:: Entries provided ::
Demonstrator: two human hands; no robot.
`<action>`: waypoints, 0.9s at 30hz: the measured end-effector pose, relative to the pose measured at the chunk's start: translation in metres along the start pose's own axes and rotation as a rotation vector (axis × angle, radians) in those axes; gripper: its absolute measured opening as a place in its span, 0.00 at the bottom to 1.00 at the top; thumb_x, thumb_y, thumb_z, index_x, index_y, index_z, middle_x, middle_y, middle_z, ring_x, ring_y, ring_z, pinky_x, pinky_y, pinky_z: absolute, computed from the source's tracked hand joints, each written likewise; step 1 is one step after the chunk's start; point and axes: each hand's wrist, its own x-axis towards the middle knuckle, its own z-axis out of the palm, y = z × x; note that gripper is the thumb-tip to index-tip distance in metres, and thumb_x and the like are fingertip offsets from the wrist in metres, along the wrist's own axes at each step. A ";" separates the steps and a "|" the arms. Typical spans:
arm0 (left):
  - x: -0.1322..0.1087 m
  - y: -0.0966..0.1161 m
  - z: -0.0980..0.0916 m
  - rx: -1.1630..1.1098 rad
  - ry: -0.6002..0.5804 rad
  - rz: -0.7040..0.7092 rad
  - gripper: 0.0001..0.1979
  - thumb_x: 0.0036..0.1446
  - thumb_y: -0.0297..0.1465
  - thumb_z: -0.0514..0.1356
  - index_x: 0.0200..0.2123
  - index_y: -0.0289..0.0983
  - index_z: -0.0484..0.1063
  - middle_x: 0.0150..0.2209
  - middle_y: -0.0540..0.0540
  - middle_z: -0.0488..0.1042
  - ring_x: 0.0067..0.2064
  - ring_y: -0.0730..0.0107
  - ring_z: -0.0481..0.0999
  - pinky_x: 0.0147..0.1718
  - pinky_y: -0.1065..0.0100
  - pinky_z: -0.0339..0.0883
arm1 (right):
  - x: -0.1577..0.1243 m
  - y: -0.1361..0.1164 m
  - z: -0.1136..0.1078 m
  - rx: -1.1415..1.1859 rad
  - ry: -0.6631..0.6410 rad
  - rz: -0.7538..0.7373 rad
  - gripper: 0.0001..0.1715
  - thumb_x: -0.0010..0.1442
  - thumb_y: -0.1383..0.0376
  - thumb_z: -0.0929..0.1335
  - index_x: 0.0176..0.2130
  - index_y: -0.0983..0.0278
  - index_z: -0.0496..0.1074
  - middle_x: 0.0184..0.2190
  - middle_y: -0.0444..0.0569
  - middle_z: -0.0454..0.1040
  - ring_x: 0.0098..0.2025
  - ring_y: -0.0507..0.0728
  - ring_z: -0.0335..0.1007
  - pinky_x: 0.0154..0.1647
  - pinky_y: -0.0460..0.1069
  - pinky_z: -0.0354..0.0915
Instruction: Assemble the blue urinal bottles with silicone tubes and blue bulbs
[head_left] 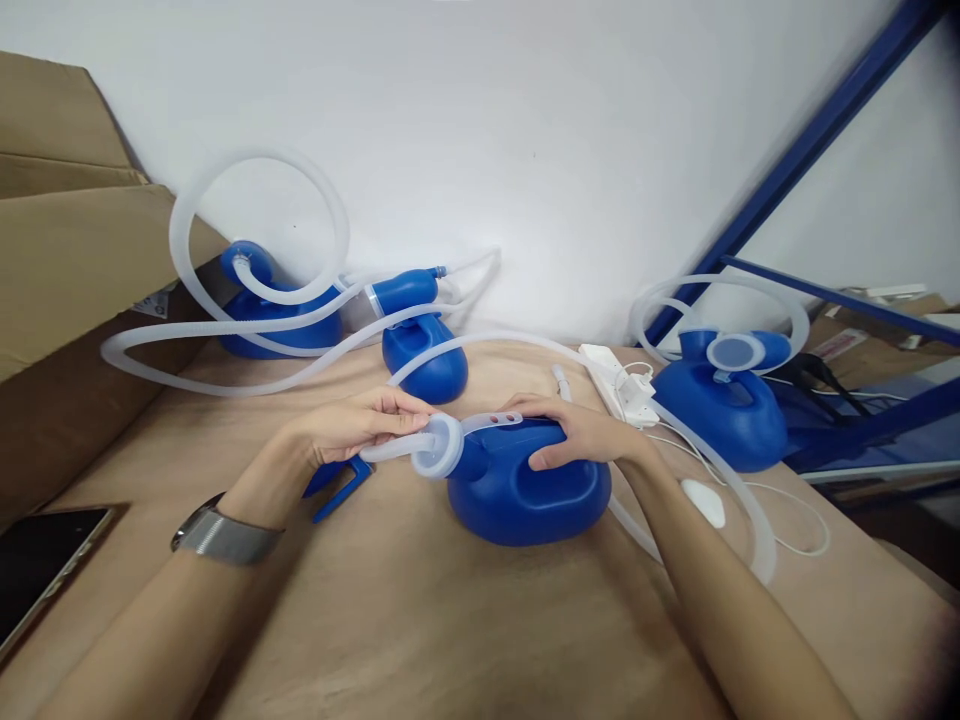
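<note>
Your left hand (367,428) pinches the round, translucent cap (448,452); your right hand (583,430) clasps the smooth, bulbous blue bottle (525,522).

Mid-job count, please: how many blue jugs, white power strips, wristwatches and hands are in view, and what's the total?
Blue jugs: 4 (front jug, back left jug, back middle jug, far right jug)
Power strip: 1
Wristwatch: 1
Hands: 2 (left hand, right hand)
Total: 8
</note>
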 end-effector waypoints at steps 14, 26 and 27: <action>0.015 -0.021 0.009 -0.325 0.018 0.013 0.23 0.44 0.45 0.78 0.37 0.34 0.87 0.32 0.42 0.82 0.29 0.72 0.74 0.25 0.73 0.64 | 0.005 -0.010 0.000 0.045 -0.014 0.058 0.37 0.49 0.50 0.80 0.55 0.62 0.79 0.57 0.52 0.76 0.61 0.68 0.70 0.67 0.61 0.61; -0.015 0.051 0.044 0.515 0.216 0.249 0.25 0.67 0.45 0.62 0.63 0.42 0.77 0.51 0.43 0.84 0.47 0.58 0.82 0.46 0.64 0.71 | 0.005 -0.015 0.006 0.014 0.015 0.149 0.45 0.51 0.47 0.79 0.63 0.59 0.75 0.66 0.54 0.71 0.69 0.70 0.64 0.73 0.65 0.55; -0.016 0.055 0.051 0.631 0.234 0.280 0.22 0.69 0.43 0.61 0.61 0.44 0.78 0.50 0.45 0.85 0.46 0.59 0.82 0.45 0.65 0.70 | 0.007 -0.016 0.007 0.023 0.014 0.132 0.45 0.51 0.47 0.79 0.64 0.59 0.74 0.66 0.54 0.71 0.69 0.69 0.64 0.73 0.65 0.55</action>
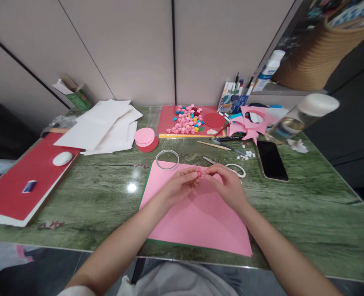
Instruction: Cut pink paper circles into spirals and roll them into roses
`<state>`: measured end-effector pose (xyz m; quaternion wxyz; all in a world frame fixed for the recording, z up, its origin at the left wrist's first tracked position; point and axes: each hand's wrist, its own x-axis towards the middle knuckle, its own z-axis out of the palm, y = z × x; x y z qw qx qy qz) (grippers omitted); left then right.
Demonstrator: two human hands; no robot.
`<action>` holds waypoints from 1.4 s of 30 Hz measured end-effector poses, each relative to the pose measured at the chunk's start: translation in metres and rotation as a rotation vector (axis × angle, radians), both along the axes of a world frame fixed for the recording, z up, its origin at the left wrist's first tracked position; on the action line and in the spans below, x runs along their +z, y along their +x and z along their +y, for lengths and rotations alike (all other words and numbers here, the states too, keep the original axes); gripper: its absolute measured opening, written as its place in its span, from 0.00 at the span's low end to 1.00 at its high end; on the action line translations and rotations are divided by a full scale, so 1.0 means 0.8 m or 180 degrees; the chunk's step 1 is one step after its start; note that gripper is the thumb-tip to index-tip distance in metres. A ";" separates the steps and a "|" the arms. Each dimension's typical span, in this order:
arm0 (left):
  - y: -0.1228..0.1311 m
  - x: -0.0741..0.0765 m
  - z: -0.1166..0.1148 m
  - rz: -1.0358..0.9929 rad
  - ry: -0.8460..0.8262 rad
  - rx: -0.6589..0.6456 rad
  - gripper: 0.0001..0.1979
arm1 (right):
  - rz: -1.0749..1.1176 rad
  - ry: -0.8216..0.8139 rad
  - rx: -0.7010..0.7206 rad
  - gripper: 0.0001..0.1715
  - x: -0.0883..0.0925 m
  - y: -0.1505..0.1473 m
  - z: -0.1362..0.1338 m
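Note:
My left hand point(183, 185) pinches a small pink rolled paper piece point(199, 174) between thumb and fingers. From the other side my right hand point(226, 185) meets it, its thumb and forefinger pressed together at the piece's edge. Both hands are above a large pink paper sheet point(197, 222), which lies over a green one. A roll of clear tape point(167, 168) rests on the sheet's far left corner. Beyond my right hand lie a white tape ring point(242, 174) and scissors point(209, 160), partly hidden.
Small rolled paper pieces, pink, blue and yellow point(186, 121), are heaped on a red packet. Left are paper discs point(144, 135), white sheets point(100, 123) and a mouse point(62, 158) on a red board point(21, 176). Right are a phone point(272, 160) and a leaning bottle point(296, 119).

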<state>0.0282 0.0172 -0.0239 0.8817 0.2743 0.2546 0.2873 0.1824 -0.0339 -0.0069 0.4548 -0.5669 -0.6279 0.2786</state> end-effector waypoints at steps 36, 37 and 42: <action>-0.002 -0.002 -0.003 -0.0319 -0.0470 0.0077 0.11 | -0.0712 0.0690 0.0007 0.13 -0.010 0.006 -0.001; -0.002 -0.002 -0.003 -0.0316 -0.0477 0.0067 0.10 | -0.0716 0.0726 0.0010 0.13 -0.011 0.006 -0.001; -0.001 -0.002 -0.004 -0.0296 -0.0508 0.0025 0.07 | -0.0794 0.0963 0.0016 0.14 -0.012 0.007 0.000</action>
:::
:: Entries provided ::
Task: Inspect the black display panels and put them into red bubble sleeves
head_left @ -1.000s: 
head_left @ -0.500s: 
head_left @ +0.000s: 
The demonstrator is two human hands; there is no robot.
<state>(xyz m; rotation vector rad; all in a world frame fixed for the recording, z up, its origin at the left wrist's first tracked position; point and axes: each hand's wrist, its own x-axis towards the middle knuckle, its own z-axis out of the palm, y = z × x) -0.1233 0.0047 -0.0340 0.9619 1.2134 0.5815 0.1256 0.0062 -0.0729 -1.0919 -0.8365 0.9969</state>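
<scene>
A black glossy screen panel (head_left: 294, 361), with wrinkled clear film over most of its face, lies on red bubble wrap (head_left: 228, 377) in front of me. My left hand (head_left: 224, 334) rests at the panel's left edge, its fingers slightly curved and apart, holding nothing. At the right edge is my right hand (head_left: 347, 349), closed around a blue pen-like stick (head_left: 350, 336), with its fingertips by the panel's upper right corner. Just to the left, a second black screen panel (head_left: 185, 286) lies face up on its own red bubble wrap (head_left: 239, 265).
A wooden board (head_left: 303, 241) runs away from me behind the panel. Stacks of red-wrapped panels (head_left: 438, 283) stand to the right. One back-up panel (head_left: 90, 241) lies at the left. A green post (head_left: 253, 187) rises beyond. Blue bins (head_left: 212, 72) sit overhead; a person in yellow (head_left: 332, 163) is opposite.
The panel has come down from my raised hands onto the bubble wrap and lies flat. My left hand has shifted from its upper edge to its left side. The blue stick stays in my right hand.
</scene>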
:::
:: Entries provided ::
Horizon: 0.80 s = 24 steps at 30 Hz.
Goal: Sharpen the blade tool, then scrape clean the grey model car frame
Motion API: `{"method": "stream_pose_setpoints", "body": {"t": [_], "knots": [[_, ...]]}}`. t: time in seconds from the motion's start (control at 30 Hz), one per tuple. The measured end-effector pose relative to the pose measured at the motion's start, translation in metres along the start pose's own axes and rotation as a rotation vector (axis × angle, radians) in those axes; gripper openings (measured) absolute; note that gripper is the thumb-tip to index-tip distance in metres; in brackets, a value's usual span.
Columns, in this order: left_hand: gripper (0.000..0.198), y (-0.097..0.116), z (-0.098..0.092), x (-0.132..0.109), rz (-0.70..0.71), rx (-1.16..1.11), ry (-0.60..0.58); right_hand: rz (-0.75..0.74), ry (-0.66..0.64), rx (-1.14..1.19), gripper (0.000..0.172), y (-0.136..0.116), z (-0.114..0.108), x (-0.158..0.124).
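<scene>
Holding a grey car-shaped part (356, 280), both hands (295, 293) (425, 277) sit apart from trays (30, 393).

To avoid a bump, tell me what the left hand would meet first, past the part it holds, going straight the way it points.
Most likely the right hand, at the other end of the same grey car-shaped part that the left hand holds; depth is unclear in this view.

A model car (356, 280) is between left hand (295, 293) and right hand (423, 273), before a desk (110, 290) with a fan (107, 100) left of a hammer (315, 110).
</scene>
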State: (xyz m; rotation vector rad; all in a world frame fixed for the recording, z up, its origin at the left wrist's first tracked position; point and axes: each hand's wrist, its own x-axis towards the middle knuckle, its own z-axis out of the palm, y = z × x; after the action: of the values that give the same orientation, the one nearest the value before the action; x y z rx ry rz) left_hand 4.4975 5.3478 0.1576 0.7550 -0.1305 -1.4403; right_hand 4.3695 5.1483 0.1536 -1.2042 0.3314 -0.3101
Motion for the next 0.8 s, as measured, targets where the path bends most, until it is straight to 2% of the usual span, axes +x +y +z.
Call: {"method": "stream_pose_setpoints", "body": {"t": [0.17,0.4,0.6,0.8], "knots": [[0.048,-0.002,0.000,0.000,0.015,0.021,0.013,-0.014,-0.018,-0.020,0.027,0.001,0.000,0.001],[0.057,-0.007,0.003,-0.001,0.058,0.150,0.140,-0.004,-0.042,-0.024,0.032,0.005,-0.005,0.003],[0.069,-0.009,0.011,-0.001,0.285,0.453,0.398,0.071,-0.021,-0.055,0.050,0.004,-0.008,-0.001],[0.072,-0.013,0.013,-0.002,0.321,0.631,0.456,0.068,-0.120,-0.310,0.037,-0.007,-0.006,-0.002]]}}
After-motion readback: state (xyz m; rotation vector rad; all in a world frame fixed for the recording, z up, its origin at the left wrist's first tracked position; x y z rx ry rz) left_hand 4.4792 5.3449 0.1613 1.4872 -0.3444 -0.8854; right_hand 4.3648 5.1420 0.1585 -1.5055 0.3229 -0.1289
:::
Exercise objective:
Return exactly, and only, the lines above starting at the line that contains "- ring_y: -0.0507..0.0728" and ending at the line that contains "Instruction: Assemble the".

Solution for this problem:
  - ring_y: -0.0507..0.0728
  - ring_z: -0.0335..0.1007
  - pinky_x: 0.0154..0.1647
  - pinky_y: -0.0460..0.1069
  - pinky_z: -0.0354..0.0915
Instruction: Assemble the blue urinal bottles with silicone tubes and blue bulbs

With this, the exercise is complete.